## Task statement
Set down each line of the data below exactly as it stands, dropping the pictures.

## Data block

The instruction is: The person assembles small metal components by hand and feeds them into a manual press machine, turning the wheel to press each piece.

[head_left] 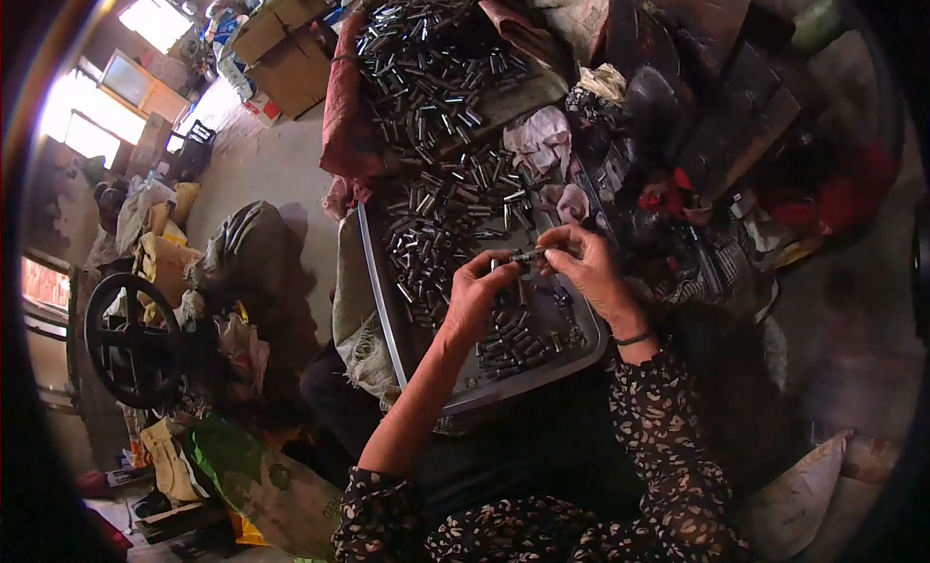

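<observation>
Over the tray, my left hand [477, 290] and my right hand [587, 270] meet fingertip to fingertip. Pinched between them is a short, thin metal cylinder [528, 257], lying nearly level; its exact kind is too small to make out. Both hands are closed on it, the left from one end and the right from the other. Another shiny metal piece [496, 265] shows at my left fingers; whether it is held I cannot tell. Below, many loose metal cylinders [421, 258] lie in the grey plastic tray [383, 306], with a smaller group [518, 345] near its front edge.
Behind the tray, a red sack [347, 108] borders a larger heap of metal cylinders [426, 59]. A pale crumpled cloth [539, 141] lies at the tray's right side. Left stand a black handwheel [131, 340] and a cardboard box [286, 54]; dark metal sheets [717, 108] lean at right.
</observation>
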A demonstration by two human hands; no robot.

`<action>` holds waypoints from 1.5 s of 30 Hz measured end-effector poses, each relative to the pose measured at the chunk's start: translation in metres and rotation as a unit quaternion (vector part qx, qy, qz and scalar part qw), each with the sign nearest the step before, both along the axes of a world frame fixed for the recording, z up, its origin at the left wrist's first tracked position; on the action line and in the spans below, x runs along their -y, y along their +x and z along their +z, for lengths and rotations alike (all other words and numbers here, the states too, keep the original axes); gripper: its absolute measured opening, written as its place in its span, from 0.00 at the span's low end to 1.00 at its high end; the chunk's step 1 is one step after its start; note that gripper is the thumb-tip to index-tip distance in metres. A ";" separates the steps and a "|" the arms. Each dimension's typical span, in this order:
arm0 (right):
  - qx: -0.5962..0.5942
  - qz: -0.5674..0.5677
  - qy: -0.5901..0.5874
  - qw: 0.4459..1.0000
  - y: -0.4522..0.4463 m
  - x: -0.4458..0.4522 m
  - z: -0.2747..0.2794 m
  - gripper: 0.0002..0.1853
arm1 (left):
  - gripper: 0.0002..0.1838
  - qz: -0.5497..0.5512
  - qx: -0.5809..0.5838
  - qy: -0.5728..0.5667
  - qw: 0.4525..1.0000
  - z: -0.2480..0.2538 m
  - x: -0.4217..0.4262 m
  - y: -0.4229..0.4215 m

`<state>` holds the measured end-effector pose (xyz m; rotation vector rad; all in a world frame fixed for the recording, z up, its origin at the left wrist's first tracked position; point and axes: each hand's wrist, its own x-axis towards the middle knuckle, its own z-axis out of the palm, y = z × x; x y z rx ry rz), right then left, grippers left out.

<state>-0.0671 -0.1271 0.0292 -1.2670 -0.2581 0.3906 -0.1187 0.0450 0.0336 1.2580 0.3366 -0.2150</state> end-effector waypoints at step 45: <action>-0.088 0.017 0.017 0.996 0.000 0.001 0.002 0.10 | 0.17 0.045 -0.005 -0.038 0.998 0.000 0.003 -0.009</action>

## Answer to this task
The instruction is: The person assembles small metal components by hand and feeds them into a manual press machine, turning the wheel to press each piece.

[head_left] 

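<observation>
Over the tray, my left hand [477, 290] and my right hand [587, 270] meet fingertip to fingertip. Pinched between them is a short, thin metal cylinder [528, 257], lying nearly level; its exact kind is too small to make out. Both hands are closed on it, the left from one end and the right from the other. Another shiny metal piece [496, 265] shows at my left fingers; whether it is held I cannot tell. Below, many loose metal cylinders [421, 258] lie in the grey plastic tray [383, 306], with a smaller group [518, 345] near its front edge.
Behind the tray, a red sack [347, 108] borders a larger heap of metal cylinders [426, 59]. A pale crumpled cloth [539, 141] lies at the tray's right side. Left stand a black handwheel [131, 340] and a cardboard box [286, 54]; dark metal sheets [717, 108] lean at right.
</observation>
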A demonstration by two human hands; no robot.

`<action>` holds waypoints from 1.5 s of 30 Hz measured end-effector poses, each relative to the pose measured at the chunk's start: translation in metres and rotation as a unit quaternion (vector part qx, qy, qz and scalar part qw), each with the sign nearest the step before, both along the axes of a world frame fixed for the recording, z up, its origin at the left wrist's first tracked position; on the action line and in the spans below, x runs along their -y, y along their +x and z along their +z, for lengths and rotations alike (all other words and numbers here, the states too, keep the original axes); gripper: its absolute measured opening, written as its place in its span, from 0.00 at the span's low end to 1.00 at its high end; the chunk's step 1 is one step after its start; note that gripper is the thumb-tip to index-tip distance in metres. A ";" separates the steps and a "|" the arms. Each dimension's typical span, in this order:
arm0 (right):
  - qx: -0.5962..0.5942
  - qz: -0.5674..0.5677
  - qy: -0.5901..0.5874
  - qw: 0.4459..1.0000
  - y: -0.4522..0.4463 m
  - x: -0.4458..0.4522 m
  - z: -0.2747..0.2794 m
  - gripper: 0.0002..0.1853
arm1 (left):
  - gripper: 0.0002..0.1838
  - qz: -0.5497..0.5512
  - qx: -0.5809..0.5838
  - qy: -0.5728..0.5667
  - qw: 0.4525..1.0000
  - z: -0.2480..0.2538 m
  - x: -0.4217..0.4262 m
  - y: -0.4229..0.4215 m

`<state>` holds the measured end-effector pose (xyz m; rotation vector rad; all in a world frame fixed for the recording, z up, its origin at the left wrist's first tracked position; point and axes: each hand's wrist, its own x-axis towards the middle knuckle, its own z-axis out of the palm, y = z × x; x y z rx ry rz), right then left, grippers left out.

<state>-0.0671 -0.1271 0.0292 -1.2670 -0.2581 0.3906 -0.1187 0.0450 0.0336 1.2580 0.3366 -0.2150</state> end-effector waypoints at step 45: <action>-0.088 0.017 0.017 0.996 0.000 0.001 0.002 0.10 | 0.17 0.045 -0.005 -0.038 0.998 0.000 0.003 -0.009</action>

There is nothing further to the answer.